Thursday, November 15, 2018

Dabu-Dabu Buatanmu

Dabu-Dabu Buatanmu

"Itu apa? Kok serem?" tanyamu penasaran.

"Bahaya kamu, beh! Kamu ejek saya terus!"

"Hanya bercanda!" kulihat kamu langsung duduk di samping menatap irisan tomat yang kubuat, "begini loh caranya! Kamu cewek loh, iris tomat itu ada SOPnya!"

"Heh!" Aku berembus berat. "Maklumi saja, saya, kan, anak teknik!" belaku. Aku pun teringat saat kuliah dulu, pernah dipecat secara terhormat menjadi PJ konsumsi, karena membuat puding menghilang dari panci sebab ditinggal nonton Shincan, saat itu pudingnya meleleh di atas kompor dan lantai. 

Sudahlah! Rejeki kucing kurus bu warung!

"Anak teknik, sih, anak teknik, tapi harus belajar masak juga!" kamu tersenyum kecil, sumpah ini pertama kalinya aku melihat irisan tomat dipotong begitu rapi, simetris, ukurannya sama dan menggiurkan. Apa ini kekuatan tersembunyi anak seni?

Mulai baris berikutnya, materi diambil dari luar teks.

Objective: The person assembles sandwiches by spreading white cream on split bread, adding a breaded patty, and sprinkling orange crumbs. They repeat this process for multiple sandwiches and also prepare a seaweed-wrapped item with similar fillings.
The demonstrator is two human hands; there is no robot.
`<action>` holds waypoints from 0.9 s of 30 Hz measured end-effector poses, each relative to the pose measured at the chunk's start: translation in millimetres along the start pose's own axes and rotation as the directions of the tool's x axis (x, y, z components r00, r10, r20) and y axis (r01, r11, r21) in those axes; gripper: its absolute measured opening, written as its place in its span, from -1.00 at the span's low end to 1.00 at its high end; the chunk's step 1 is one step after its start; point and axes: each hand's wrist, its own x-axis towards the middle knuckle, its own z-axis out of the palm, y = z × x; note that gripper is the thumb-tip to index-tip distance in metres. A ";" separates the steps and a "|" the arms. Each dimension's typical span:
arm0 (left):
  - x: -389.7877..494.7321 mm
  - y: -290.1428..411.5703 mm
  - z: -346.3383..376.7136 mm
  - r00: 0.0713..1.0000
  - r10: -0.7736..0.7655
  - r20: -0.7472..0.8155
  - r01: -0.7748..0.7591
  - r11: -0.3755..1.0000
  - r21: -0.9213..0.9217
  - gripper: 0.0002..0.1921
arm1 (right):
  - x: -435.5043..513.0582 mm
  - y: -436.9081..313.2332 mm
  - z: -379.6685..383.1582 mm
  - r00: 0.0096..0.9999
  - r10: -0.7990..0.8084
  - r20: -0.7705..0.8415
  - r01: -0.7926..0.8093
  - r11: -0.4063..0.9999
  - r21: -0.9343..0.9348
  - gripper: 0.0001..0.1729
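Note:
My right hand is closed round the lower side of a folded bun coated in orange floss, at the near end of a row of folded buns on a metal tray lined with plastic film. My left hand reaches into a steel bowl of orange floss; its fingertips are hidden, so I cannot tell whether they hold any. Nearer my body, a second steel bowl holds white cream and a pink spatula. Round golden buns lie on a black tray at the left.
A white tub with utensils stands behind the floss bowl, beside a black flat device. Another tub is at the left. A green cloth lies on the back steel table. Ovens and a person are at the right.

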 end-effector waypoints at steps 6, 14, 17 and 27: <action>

Meskipun kamu tak makan ikan bakar dengan dabu-dabu Manado, kamu begitu antusias membuatkanku dabu-dabu, dan aku? Hanya menontonmu! 

***

"Astagfirullah astagfirullah, ya Allah aku nabrak! Aku mati!"

"Ada apa ini?" tanyamu kaget.

Aku menaruh tablet yang kupinjam. "Tidak apa-apa ji saya lagi main game," jawabku patah-patah, "ini mobilku beh nabrak terus, saya syok." Aku menggaruk kepala. Mengganti permainan. Lantas kamu langsung tertawa.

"Itu aku dah selesai motong-motong!"

"Habis itu kamu campur saja, Gus! Tomat, cabe, bawang, kemangi, jeruk nipis, garam, kecap dan penyedap!"

"Kok aku yang jadi masak?" tanyamu melongo.

"Halah, tidak apa-apa, Gus, itung-itung kamu belajar seni! Iyo, toh?"

"Wah, kamu bener-bener deh!" Kamu tersenyum lagi. "Gak papalah, barangkali aku nikah sama cewek bugis yang gak pintar masak, jadi harus belajar ekstra," bisikmu. Aku terhenti dari memainkan game zombie yang baru kumulai.

Aku mengecap sesendok. 

Ini Dabu-dabu terenak yang pernah kumakan, dabu-dabu buatan tangan anak jawa asli! Begitu mewangi, sensasi aneka rasa, manis, asin, pedas, kecut, menjadi satu, dan nyambung di lidah orang bugis macam aku.

Dabu-dabu ini juga pengganti emas cincin untuk ungkapan cinta saat kamu melamar, begitu sederhana memang, tapi romantisnya dapat!